Concordance of large language models with a hamstring strain guideline: Implications for athlete rehabilitation and return-to-sport guidance
INTERNATIONAL JOURNAL OF SPORTS SCIENCE & COACHING, 2026 (SSCI, Scopus)
- Yayın Türü: Makale / Tam Makale
- Basım Tarihi: 2026
- Doi Numarası: 10.1177/17479541261478878
- Dergi Adı: INTERNATIONAL JOURNAL OF SPORTS SCIENCE & COACHING
- Derginin Tarandığı İndeksler: Social Sciences Citation Index (SSCI), Scopus, Psycinfo, SportDiscus
- İstanbul Üniversitesi Adresli: Evet
Özet
Hamstring strain injury is a common sports-related injury with substantial recurrence risk, and large language models are increasingly used as sources of health information by athletes, coaches, and clinicians.
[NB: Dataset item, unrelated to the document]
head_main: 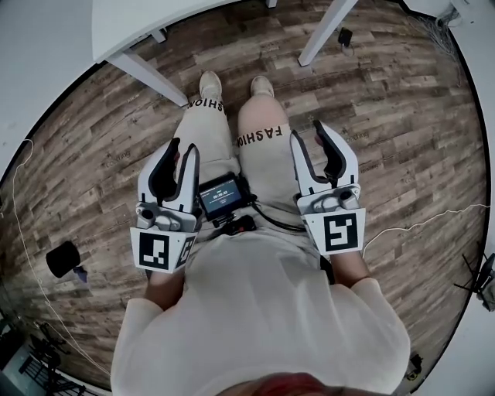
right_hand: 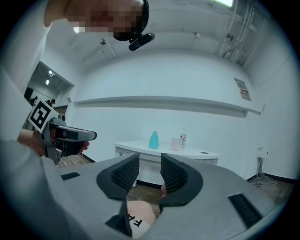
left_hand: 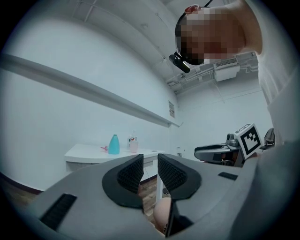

This study evaluated the concordance of three contemporary large language models with the 2022 hamstring strain injury clinical practice guideline. Fourteen guideline-derived clinical questions were submitted to ChatGPT-5.2, Gemini 3 Pro, and DeepSeek-3.2v using identical single-turn prompts on January 17, 2026. Forty-two anonymized responses were independently scored by three blinded clinicians using a predefined, study-specific 5-point Clinical Practice Guideline Concordance Scoring Rubric. Inter-rater reliability was good to excellent across models. Mean concordance scores were high for ChatGPT-5.2, Gemini 3 Pro, and DeepSeek-3.2v, with no statistically significant between-model difference. No responses were rated discordant or potentially harmful. Lower concordance was observed in early-phase management and standardized outcome-measure domains. Contemporary large language models showed high overall concordance with the hamstring strain injury guideline, but variability in nuanced rehabilitation and return-to-sport domains supports the need for clinician oversight when AI-generated advice is used in sports rehabilitation contexts.